Well. I guess the Ministry of Truth has spoken.

There couldn't possibly be other dissenting views on that. It's _true_ my friends.

Vox is clearly an impartial observer. The Senate hearings which led to impeachment hearings on Trump (because he investigated Hunter Biden, who has been under FBI investigation for over a year now... a materially true fact) could not _possibly_ have been politically motivated.

Shutting down speech does not lead to "facts" or "truth", it leads to uncertainty. YouTube is basically the Catholic church, claiming they know the facts, they know the truth, and Galileo is spouting nonsense.

If you're so confident, then let those people speak and use arguments (even your ludicrous wall of links) against them. That's rational and dare I say it, scientific.


You have not actually provided evidence to the contrary, instead went for a string of logical fallacies.


> You have not actually provided evidence to the contrary

YouTube is arguing that I shouldn't be able to provide evidence to the contrary, which is the point.

I'm not arguing with the list of bullet points. I'm arguing with the very silly implication that there is an obvious "truth" that some MegaCorp should be able to hand down and enforce on this.


You are free to host your video evidence on your own website, following your own internal moderation rules for what is deemed credible or not. No one is taking this right from you.


> No one is taking this right from you.

Correct.

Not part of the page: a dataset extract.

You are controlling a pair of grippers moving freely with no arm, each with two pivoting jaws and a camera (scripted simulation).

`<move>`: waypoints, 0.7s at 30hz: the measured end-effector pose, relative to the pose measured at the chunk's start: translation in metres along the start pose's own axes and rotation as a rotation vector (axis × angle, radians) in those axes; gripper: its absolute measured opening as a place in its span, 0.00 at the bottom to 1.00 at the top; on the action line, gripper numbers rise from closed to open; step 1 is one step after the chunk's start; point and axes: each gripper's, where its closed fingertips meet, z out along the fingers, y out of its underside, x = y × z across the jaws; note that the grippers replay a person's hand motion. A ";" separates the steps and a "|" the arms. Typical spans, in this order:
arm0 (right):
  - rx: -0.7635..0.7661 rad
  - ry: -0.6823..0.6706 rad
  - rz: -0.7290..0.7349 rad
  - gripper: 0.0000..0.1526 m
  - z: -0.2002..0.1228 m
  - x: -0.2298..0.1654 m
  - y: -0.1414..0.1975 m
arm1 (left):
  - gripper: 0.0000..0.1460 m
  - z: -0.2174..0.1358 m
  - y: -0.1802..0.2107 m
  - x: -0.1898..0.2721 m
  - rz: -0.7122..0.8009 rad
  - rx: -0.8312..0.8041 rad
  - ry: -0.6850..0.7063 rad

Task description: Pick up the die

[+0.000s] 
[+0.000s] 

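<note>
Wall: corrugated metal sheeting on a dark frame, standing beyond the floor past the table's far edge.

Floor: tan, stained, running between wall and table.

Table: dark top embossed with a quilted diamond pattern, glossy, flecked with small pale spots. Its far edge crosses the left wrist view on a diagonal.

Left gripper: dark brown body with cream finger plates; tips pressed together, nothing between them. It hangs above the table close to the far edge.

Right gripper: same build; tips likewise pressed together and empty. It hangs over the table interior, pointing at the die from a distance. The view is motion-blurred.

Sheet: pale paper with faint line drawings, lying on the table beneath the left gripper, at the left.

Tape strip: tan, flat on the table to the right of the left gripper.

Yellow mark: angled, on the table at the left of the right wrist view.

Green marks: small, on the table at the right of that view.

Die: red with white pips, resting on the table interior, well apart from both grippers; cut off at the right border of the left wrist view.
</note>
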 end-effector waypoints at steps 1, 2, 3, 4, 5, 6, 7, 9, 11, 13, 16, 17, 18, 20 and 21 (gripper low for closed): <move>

But it's tantamount to saying "you can't speak in this public square, how about you pretend your front yard is a public square and speak there."

Eventually, people are going to say the hell with that and that Google's "private" management of 90% of inbound searches and content is, in fact, public.

After that, maybe we can start calling it Gov-gle or something once it's nationalized.


There are no public squares on the internet. Every DNS resolution leads to privately owned 'land'. You can be escorted off the property for nearly any reason.

Maybe Youtube gave the misconception that they were a public square when they weren't moderating as heavily.


> Maybe Youtube gave the misconception that they were a public square when they weren't moderating as heavily.

Welp. Time to get rid of Section 230 then!

Apparently these companies aren't neutral carriers and should be held liable for what they censor in their editorial discretion.


Great citations. I think the general point is that there are more specific examples of election irregularities than there are specific examples of Russia interfering.